Each line of the records is to be returned verbatim, with the images omitted.

= Beginning of Section =

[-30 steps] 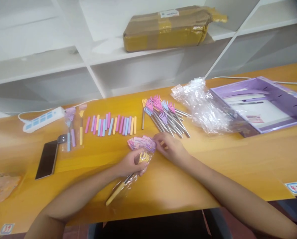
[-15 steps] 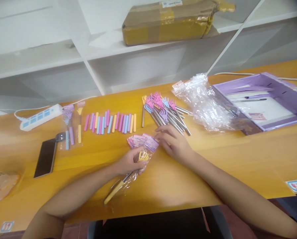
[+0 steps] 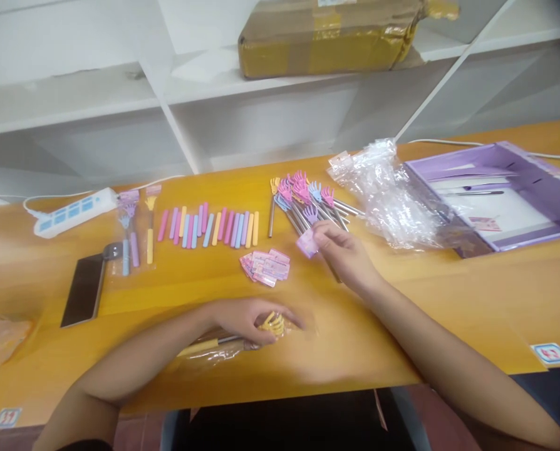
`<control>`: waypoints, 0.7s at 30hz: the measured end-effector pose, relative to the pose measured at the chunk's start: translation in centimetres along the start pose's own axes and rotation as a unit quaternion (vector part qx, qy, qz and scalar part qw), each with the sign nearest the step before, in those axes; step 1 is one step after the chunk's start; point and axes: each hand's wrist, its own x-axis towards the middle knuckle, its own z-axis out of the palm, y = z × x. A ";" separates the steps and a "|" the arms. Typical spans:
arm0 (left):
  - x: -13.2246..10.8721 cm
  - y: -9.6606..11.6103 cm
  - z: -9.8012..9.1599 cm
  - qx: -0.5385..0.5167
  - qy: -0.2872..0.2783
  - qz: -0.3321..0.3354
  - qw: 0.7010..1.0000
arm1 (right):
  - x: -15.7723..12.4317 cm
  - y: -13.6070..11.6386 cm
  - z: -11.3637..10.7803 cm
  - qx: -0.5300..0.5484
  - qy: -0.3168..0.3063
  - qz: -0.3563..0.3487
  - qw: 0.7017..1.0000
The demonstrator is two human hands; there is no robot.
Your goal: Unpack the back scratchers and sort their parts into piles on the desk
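Note:
My left hand (image 3: 247, 319) is closed round a yellow back scratcher (image 3: 274, 323) in a clear bag, low over the table; its handle points left. Between thumb and fingers of my right hand (image 3: 343, 250) is a small pink-purple card (image 3: 307, 243), raised in front of the back scratcher heads. Several similar cards (image 3: 265, 266) lie fanned on the table between my hands. Behind them sits a row of coloured handles (image 3: 209, 228). A pile of metal rods with hand-shaped heads (image 3: 301, 194) lies beyond my right hand, which partly hides it.
Clear plastic bags (image 3: 383, 200) are heaped beside a purple box (image 3: 491, 244) on the right. At left are bagged back scratchers (image 3: 134, 247), a phone (image 3: 83, 291) and a power strip (image 3: 77, 213). A taped carton (image 3: 327, 47) rests on the shelf behind.
My right hand has lifted a card from the fanned cards, up and to the right. My left hand has moved down towards me, and the bagged back scratcher now lies flatter.

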 end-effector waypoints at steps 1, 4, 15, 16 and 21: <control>0.0 0.1 -0.1 -0.012 -0.042 -0.019 0.999 | 0.1 0.0 0.5 0.010 -0.018 0.016 1.000; 0.1 0.0 -0.1 -0.077 -0.128 -0.082 0.985 | 0.3 -0.2 1.8 0.012 -0.043 0.058 0.997; 0.4 -1.4 -0.3 -0.213 0.007 0.017 0.977 | -2.6 -5.5 1.1 0.100 -0.332 0.132 0.929; 0.5 -1.6 -0.4 -0.215 0.006 0.021 0.976 | -2.7 -6.0 1.5 0.100 -0.290 0.145 0.941; 0.9 -2.8 -0.4 -0.179 -0.093 0.025 0.979 | -1.5 -9.0 -0.4 0.045 -0.037 0.072 0.996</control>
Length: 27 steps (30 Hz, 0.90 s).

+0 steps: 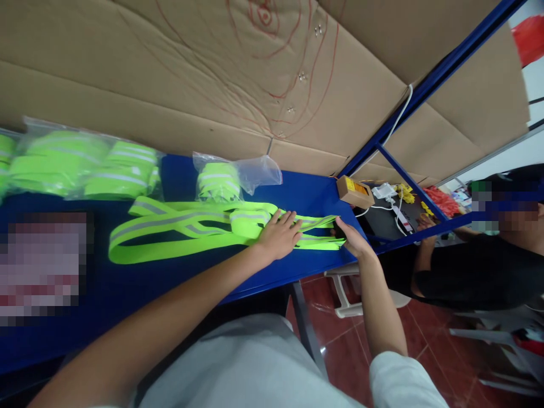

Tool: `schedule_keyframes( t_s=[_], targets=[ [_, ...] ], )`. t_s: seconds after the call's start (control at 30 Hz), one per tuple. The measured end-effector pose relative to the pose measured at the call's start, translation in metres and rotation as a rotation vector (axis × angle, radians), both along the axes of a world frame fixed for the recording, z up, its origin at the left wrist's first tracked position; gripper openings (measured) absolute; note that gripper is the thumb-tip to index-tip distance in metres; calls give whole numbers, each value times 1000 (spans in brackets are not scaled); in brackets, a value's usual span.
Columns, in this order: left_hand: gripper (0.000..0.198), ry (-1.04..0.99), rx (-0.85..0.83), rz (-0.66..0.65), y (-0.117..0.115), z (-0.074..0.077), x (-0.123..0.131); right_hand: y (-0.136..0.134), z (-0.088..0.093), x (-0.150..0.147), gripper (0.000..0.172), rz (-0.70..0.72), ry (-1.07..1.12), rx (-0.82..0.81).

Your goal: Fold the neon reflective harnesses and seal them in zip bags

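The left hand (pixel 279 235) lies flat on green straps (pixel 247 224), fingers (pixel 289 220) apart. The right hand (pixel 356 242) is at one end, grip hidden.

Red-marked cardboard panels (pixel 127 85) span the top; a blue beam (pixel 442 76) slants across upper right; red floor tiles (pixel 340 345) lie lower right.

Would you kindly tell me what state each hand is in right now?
Left hand: open, palm down on the green strap.
Right hand: at the strap's far right end; whether it grips cannot be told.
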<state>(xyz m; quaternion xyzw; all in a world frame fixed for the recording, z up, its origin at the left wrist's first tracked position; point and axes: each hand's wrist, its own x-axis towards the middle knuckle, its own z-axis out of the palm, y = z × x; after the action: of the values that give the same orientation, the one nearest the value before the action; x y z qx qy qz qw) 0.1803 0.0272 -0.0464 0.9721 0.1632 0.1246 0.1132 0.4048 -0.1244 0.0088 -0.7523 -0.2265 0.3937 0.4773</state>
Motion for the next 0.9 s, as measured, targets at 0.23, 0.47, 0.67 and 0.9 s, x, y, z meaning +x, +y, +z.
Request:
schedule_keyframes(
  t_s=[0.23, 0.47, 0.67, 0.9],
  targets=[
    [59, -29, 4, 60, -4, 2, -3, 3, 1, -3, 57, -49, -5, -6],
    [57, -59, 21, 55, -8, 7, -6, 9, 3, -7, 57, -68, 40, 36],
    [57, -76, 6, 34, -6, 9, -12, 6, 6, -5, 61, -42, 60, 41],
    [58, -22, -60, 42, -5, 3, -9, 13, -1, 2, 55, -64, -24, 9]
  ],
)
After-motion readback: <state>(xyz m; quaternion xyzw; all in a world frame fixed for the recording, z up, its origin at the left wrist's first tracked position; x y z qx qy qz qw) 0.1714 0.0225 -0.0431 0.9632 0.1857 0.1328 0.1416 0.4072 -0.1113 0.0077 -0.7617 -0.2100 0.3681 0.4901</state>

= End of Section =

- _SOLUTION TO THE EXERCISE_
[-30 steps] 
[-15 steps] 
[+0 steps] 
`<control>`: waypoints, 0.7s at 30hz: the measured end-effector pose, relative to the pose measured at the chunk's start: translation in centimetres along the start pose's own axes and rotation as a unit quaternion (vector part qx, qy, qz and scalar part qw), each with the sign nearest the step before, in those axes; step 1 is one step after the chunk's start; point and axes: each hand's wrist, its own x-axis towards the middle knuckle, its own z-axis out of the palm, y = z × x. A ";" separates the steps and a "|" the arms. Typical spans:
arm0 (left):
  - x: -13.2246..10.8721 cm
  - y: -9.6606..11.6103 cm
  - z: -9.8012..9.1599 cm
  - qx: -0.5385..0.5167
  - qy: -0.2872..0.2783
  - qz: -0.3321..0.3354
  - qw: 0.7010..1.0000
arm1 (right):
  - x: -15.7723..12.4317 cm
  - y: -13.6070..11.6386 cm
  - z: -11.3637..10.7803 cm
  - qx: -0.5300..0.5484
  - qy: -0.3168..0.3063
  - qz: -0.3563..0.3487
  - qw: 0.7017..1.0000
The demonstrator is two human hands; there is no robot.
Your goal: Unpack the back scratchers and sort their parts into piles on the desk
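Note:
My left hand (image 3: 247, 319) is closed round a yellow back scratcher (image 3: 274, 323) in a clear bag, low over the table; its handle points left. Between thumb and fingers of my right hand (image 3: 343, 250) is a small pink-purple card (image 3: 307, 243), raised in front of the back scratcher heads. Several similar cards (image 3: 265, 266) lie fanned on the table between my hands. Behind them sits a row of coloured handles (image 3: 209, 228). A pile of metal rods with hand-shaped heads (image 3: 301, 194) lies beyond my right hand, which partly hides it.
Clear plastic bags (image 3: 383, 200) are heaped beside a purple box (image 3: 491, 244) on the right. At left are bagged back scratchers (image 3: 134, 247), a phone (image 3: 83, 291) and a power strip (image 3: 77, 213). A taped carton (image 3: 327, 47) rests on the shelf behind.
My right hand has lifted a card from the fanned cards, up and to the right. My left hand has moved down towards me, and the bagged back scratcher now lies flatter.
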
 end-effector waypoints at steps 1, 4, 15, 16 and 21: <control>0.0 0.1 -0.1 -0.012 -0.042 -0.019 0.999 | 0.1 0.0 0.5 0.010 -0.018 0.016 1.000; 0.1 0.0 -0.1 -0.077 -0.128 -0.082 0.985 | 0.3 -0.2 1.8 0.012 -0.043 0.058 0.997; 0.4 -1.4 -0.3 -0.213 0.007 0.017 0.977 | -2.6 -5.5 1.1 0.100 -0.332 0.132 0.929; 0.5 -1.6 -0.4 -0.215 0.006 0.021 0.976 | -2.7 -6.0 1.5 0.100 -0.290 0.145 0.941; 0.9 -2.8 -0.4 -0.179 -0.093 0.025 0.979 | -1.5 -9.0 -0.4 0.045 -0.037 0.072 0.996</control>
Length: 27 steps (30 Hz, 0.90 s).

+0 steps: 

Tool: `schedule_keyframes( t_s=[_], targets=[ [_, ...] ], )`. t_s: seconds after the call's start (control at 30 Hz), one per tuple. The measured end-effector pose relative to the pose measured at the call's start, translation in metres and rotation as a rotation vector (axis × angle, radians), both along the axes of a world frame fixed for the recording, z up, its origin at the left wrist's first tracked position; gripper openings (measured) absolute; note that gripper is the thumb-tip to index-tip distance in metres; calls give whole numbers, each value times 1000 (spans in brackets are not scaled); in brackets, a value's usual span.
Columns, in this order: left_hand: gripper (0.000..0.198), ry (-1.04..0.99), rx (-0.85..0.83), rz (-0.66..0.65), y (-0.117..0.115), z (-0.074..0.077), x (-0.123..0.131); right_hand: y (-0.136..0.134), z (-0.088..0.093), x (-0.150..0.147), gripper (0.000..0.172), rz (-0.70..0.72), ry (-1.07..1.12), rx (-0.82..0.81).

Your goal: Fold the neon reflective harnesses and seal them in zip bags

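The left hand (pixel 279 235) lies flat on green straps (pixel 247 224), fingers (pixel 289 220) apart. The right hand (pixel 356 242) is at one end, grip hidden.

Red-marked cardboard panels (pixel 127 85) span the top; a blue beam (pixel 442 76) slants across upper right; red floor tiles (pixel 340 345) lie lower right.

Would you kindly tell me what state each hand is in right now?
Left hand: open, palm down on the green strap.
Right hand: at the strap's far right end; whether it grips cannot be told.
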<state>(xyz m; quaternion xyzw; all in a world frame fixed for the recording, z up, its origin at the left wrist's first tracked position; point and axes: each hand's wrist, its own x-axis towards the middle knuckle, its own z-axis out of the palm, y = z × x; after the action: of the values that give the same orientation, the one nearest the value before the action; x y z qx qy qz qw) 0.1803 0.0272 -0.0464 0.9721 0.1632 0.1246 0.1132 0.4048 -0.1244 0.0088 -0.7523 -0.2265 0.3937 0.4773</state>
Motion for the next 0.9 s, as measured, targets at 0.23, 0.47, 0.67 and 0.9 s, x, y, z meaning +x, +y, +z.
Request:
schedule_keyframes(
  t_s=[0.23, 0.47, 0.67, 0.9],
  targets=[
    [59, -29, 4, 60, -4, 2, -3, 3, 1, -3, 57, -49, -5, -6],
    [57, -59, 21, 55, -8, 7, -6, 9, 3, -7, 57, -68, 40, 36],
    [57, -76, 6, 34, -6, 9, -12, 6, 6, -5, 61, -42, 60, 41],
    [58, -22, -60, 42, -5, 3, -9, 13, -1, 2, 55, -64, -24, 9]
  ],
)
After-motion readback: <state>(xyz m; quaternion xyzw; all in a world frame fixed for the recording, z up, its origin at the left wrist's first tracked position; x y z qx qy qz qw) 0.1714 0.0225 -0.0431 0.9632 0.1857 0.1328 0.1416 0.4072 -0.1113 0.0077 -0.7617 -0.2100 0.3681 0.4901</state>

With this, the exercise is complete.